### Instructions for the task
Report back each line of the data that contains the word "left".

### Data shown

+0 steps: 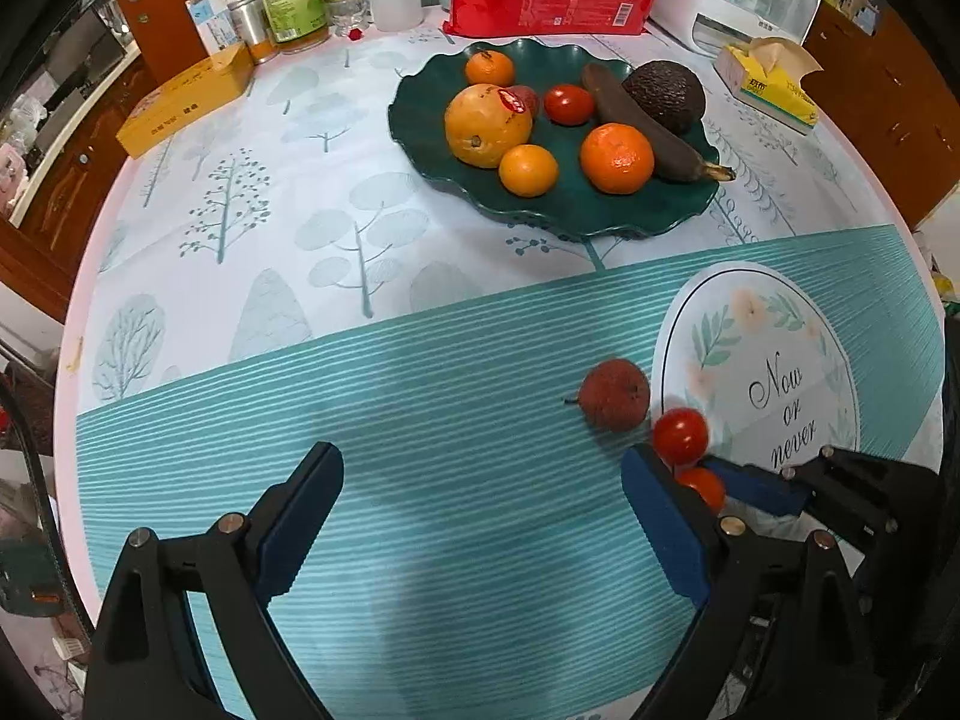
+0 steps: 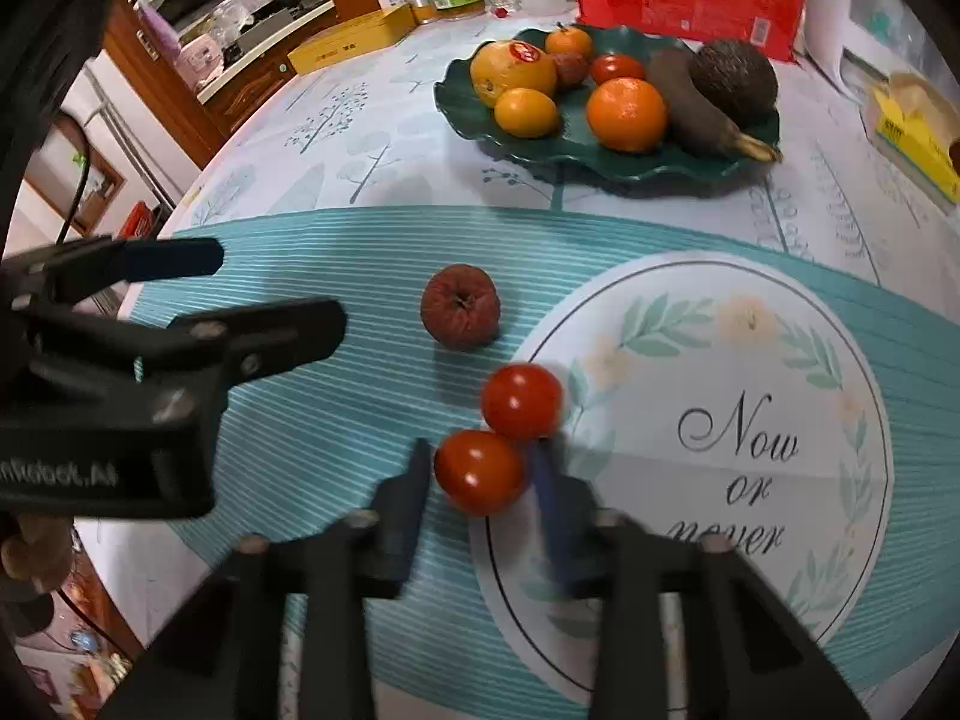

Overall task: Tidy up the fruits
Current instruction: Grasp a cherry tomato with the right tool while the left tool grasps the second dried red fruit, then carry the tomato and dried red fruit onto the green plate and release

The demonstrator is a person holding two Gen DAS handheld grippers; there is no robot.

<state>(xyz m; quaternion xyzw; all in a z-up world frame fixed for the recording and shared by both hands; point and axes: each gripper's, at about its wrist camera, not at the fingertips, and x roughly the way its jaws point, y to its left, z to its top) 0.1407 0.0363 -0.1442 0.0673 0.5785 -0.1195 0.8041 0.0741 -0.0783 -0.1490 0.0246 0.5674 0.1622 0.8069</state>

### Answer for the task
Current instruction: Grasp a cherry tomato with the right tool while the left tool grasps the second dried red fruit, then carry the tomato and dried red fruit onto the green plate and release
<state>(xyz m; quaternion xyzw; all in a z-up world frame fixed for the recording and shared by both hands; point and axes: each gripper's, at about its wrist camera, not at the fingertips, and x roughly the way its jaws point, y to its left, z to its top) 0.1407 0.0363 -0.1442 0.0673 0.5785 -0.1195 0.8041 0.0741 -0.0783 -0.1490 0.0246 0.5674 0.1622 0.8069</state>

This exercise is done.